Wednesday, June 30, 2010

My Heart Hurts

Why am I writing all this 'feeling' stuff on my Crossfit journey? Isn't it all about being a tough warrior? For some, sure. For me, it is about reclaiming my life from the clutches of a really nasty eating disorder. There are so many facets to this and a lot of them are mental and emotional. If you don't deal with the internal stuff, the external stuff won't stick - or if it does, it will occupy your heart, mind, and soul in ways it was never meant to do.

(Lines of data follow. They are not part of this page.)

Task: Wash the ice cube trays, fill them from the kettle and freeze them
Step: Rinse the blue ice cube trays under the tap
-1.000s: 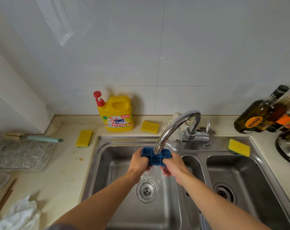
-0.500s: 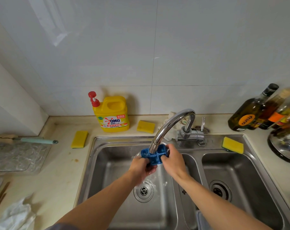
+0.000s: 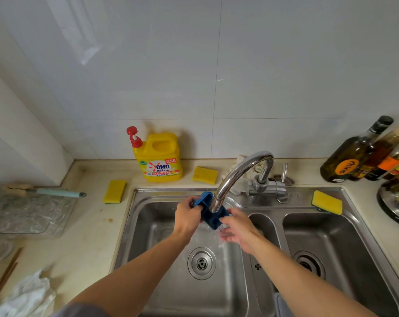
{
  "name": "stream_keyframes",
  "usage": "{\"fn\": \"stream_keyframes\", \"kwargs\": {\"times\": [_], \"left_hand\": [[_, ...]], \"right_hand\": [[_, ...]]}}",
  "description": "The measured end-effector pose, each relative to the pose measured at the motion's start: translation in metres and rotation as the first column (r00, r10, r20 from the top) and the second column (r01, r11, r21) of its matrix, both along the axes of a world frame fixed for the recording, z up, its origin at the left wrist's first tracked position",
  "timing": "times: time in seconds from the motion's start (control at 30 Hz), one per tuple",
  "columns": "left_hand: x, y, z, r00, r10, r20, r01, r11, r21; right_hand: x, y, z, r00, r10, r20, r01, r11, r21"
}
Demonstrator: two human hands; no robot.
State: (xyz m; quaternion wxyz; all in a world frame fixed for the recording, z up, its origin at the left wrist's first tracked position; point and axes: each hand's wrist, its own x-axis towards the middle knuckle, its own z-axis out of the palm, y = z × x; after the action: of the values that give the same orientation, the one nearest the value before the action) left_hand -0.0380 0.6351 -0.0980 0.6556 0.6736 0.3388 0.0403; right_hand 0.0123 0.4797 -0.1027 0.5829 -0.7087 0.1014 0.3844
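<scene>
Ice cube tray: a blue ice cube tray (image 3: pixel 211 212) was held tilted under the spout of the chrome tap (image 3: pixel 244 172), at the middle of the frame, above the left basin of the steel sink (image 3: pixel 216 300).
Left hand: the left hand (image 3: pixel 187 217) was closed around the tray's upper left end, fingers wrapped over its edge.
Right hand: the right hand (image 3: pixel 238 229) was seen loosely open at the tray's lower right corner, its fingertips touching the tray; a firm grip could not be told.
Water: a blurred wet stream was seen below the tray, over the left drain (image 3: pixel 201 263).
Detergent jug: a yellow jug (image 3: pixel 159 157) with a red pump stood against the wall at the upper middle of the surface (image 3: pixel 88 234); its label read "OMO", with smaller characters too small to be read.
Sponges: one yellow sponge (image 3: pixel 114 191) lay left of the sink, a second (image 3: pixel 204 175) just right of the jug, a third (image 3: pixel 327 202) on the sink's rim at the right.
Bottles: dark glass bottles (image 3: pixel 356 154) were seen leaning at the upper right; an orange round label on the nearest read "rhino", as far as could be made out.
Left edge: a clear patterned tray (image 3: pixel 27 213) and a brush with a pale green handle (image 3: pixel 56 192) lay at the left of the frame.
Lower left: a crumpled white cloth (image 3: pixel 27 294) lay in the corner.
</scene>
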Motion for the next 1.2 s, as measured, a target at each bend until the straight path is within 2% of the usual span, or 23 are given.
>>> {"fn": "stream_keyframes", "kwargs": {"times": [0.3,0.53,0.6,0.67,0.73,0.83,1.07,1.2], "left_hand": [[-0.003,0.01,0.011,0.999,0.0,0.034,-0.009,0.968,0.251],[-0.005,0.009,0.006,0.998,0.01,0.068,-0.028,0.963,0.269],[-0.004,0.007,0.002,0.999,0.025,0.04,-0.031,0.987,0.16],[-0.004,0.004,-0.004,0.999,0.038,-0.018,-0.038,0.998,-0.042],[-0.006,0.0,-0.011,0.995,0.029,-0.096,-0.049,0.976,-0.214],[-0.007,-0.004,-0.021,0.988,0.03,-0.153,-0.088,0.918,-0.387],[-0.003,-0.023,-0.022,0.988,0.055,-0.143,-0.129,0.8,-0.585],[-0.002,-0.035,-0.018,0.997,0.028,-0.069,-0.066,0.77,-0.635]], "right_hand": [[0.001,0.012,-0.004,0.999,0.016,-0.039,-0.015,1.0,0.021],[0.001,0.012,-0.003,0.999,0.008,-0.033,-0.008,1.0,0.017],[0.001,0.01,-0.003,1.0,0.006,-0.021,-0.005,1.0,0.011],[0.002,0.007,-0.001,1.0,-0.004,-0.007,0.004,1.0,-0.001],[0.002,0.002,0.001,1.0,-0.02,0.004,0.02,1.0,-0.013],[0.002,-0.008,0.006,0.999,-0.016,0.032,0.017,0.999,-0.035],[0.008,-0.023,0.024,0.983,-0.02,0.18,0.028,0.999,-0.041],[0.009,-0.023,0.033,0.961,-0.009,0.276,0.019,0.999,-0.032]]}}
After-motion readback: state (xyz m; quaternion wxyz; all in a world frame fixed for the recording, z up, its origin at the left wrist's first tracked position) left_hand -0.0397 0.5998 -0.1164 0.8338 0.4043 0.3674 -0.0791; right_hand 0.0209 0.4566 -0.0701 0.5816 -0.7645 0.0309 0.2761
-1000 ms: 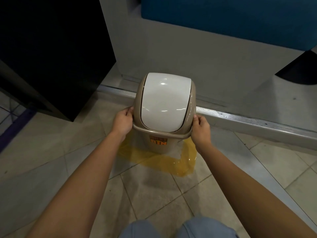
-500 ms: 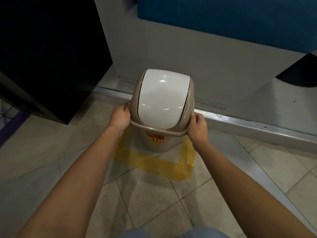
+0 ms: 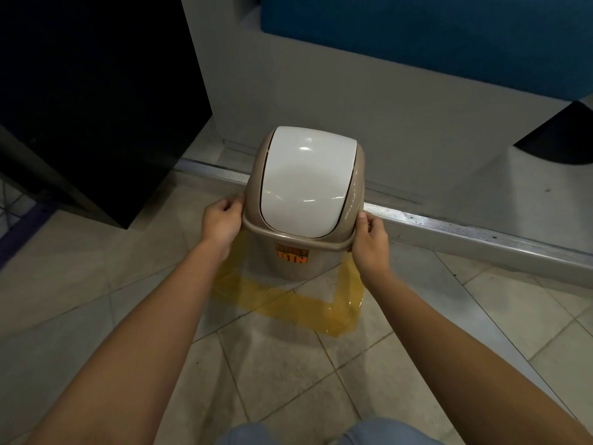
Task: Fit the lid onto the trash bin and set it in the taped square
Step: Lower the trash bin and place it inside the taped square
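- Both hands have slid a bit along the rim since the earlier picture, and the trash bin (image 3: 301, 252) looks to sit a little lower and closer to the floor (image 3: 96, 316).
- The left hand (image 3: 221, 221) is curled on the left edge of the lid (image 3: 305, 184), with the fingers bent in against the rim.
- The right hand (image 3: 369, 242) pinches the right edge of the lid, thumb on top and fingers under the rim.
- The lid is on the bin. It has a tan frame and a white swing flap in the middle.
- The bin stands upright, with its long side going up and down. The top leans a little away from the person.
- The flap runs long from the near side to the far side, toward the metal strip (image 3: 481, 229) on the floor.
- An orange label (image 3: 292, 254) that says BIN is on the front of the bin and faces the person.
- The bin is inside the taped square (image 3: 305, 303), in the far part of it. The near yellow tape line lies just in front of the bin.
- I cannot tell if the bottom of the bin touches the floor.
- A black cabinet (image 3: 96, 91) is to the left of the bin, well apart.
- A grey wall (image 3: 353, 107) is behind the bin, past the metal strip.
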`<control>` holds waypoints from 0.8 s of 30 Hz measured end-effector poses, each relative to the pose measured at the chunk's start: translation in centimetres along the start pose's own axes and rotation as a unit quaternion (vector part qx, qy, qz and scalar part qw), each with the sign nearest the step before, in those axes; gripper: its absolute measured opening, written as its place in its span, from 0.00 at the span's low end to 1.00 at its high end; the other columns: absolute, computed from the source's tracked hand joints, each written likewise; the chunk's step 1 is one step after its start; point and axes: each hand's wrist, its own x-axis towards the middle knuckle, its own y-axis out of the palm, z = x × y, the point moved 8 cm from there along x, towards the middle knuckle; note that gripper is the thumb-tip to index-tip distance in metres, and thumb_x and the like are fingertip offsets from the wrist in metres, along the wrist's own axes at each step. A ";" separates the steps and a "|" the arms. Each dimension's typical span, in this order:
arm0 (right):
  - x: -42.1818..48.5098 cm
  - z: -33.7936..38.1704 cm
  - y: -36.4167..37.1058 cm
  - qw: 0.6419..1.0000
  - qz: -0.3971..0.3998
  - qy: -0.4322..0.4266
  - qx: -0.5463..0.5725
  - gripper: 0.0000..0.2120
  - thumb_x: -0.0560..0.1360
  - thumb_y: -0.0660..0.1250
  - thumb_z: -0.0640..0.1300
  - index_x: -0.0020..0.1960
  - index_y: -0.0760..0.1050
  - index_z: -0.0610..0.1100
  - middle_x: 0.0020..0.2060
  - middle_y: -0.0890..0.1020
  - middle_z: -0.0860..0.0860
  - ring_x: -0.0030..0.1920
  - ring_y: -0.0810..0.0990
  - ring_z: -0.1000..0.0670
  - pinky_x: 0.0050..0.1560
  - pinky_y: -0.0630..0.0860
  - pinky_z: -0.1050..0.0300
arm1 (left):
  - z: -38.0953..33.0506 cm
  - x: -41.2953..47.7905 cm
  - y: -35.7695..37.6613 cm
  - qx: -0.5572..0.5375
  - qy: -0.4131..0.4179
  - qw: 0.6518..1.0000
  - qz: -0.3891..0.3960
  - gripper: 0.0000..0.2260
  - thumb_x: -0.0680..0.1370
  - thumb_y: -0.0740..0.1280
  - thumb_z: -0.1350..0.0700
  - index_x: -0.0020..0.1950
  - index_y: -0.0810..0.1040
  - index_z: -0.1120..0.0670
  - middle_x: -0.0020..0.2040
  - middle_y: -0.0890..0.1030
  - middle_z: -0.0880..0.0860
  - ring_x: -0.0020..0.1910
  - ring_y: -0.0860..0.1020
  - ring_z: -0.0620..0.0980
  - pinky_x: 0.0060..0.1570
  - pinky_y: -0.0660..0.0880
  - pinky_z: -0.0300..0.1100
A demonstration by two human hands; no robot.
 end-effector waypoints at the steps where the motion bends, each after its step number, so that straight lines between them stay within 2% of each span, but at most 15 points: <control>1: -0.2 -0.1 0.1 1.000 0.002 0.000 0.001 0.17 0.81 0.55 0.49 0.64 0.71 0.40 0.41 0.76 0.55 0.44 0.77 0.52 0.52 0.78 0.46 | 0.1 -0.2 0.0 -0.007 -0.001 1.000 0.008 0.10 0.78 0.63 0.52 0.55 0.81 0.52 0.47 0.83 0.51 0.52 0.80 0.52 0.56 0.78 0.49; 5: -0.4 -0.2 0.1 1.000 0.002 0.009 0.014 0.16 0.81 0.55 0.48 0.63 0.72 0.40 0.41 0.77 0.54 0.43 0.77 0.52 0.52 0.79 0.46 | 0.0 -0.2 -0.2 -0.009 0.010 1.000 0.011 0.11 0.78 0.64 0.57 0.59 0.80 0.56 0.53 0.83 0.54 0.53 0.80 0.51 0.59 0.77 0.49; 8: -0.1 0.1 0.1 1.000 0.012 0.006 0.006 0.14 0.81 0.56 0.48 0.61 0.73 0.41 0.41 0.78 0.53 0.46 0.78 0.49 0.54 0.79 0.45 | -0.2 0.2 -0.3 -0.006 0.011 1.000 0.005 0.11 0.78 0.64 0.57 0.59 0.80 0.57 0.53 0.83 0.54 0.54 0.80 0.52 0.60 0.76 0.51; 18: 0.3 -0.1 0.0 1.000 0.007 0.011 0.019 0.13 0.81 0.57 0.44 0.61 0.74 0.39 0.37 0.78 0.53 0.40 0.77 0.54 0.55 0.78 0.46 | -1.0 0.0 -0.1 0.005 0.031 0.999 0.009 0.13 0.79 0.63 0.59 0.61 0.78 0.59 0.55 0.81 0.56 0.54 0.79 0.52 0.61 0.75 0.50; 24: 0.3 -0.2 0.0 1.000 0.013 0.012 0.014 0.16 0.81 0.58 0.45 0.64 0.73 0.40 0.40 0.78 0.55 0.47 0.79 0.50 0.57 0.78 0.45 | -0.8 -0.2 -0.2 0.007 0.026 1.000 0.003 0.13 0.79 0.63 0.59 0.62 0.78 0.59 0.53 0.80 0.52 0.53 0.78 0.50 0.60 0.75 0.47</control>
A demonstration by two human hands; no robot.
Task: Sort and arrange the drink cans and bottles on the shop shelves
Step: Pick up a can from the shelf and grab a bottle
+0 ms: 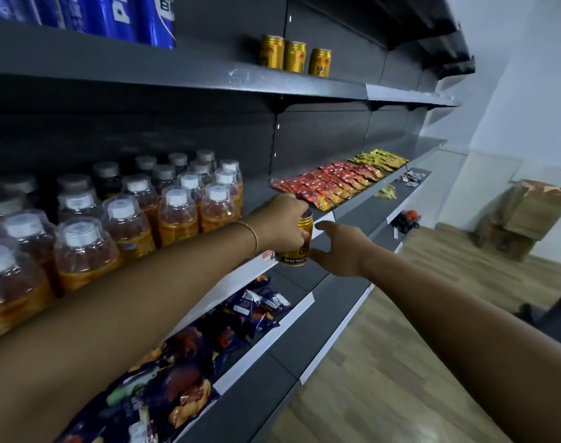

My heart hurts today because a dear friend is dying. The cancer is back and it is everywhere. It is devastating to watch a friend slowly slip away while losing her vision, speech, hearing. My heart hurts. Historically, when my heart hurts, I have soothed it by eating. I want to eat that heart cookie. I want to feel the sugar rush through my veins and I want to feel it soothe me. I do not want to feel these emotions. I want to numb them. I want to distance myself from them. I want to forget them...to replace them with other thoughts - of remorse, regret, or guilt.

It has been minute by minute today. Deep breaths. Water. Prayer. Life comes at you hard and fast. To feel the joy, I must feel the pain. I must face and embrace this sorrow - sometimes one minute at a time. My heart hurts today and that's ok. It should.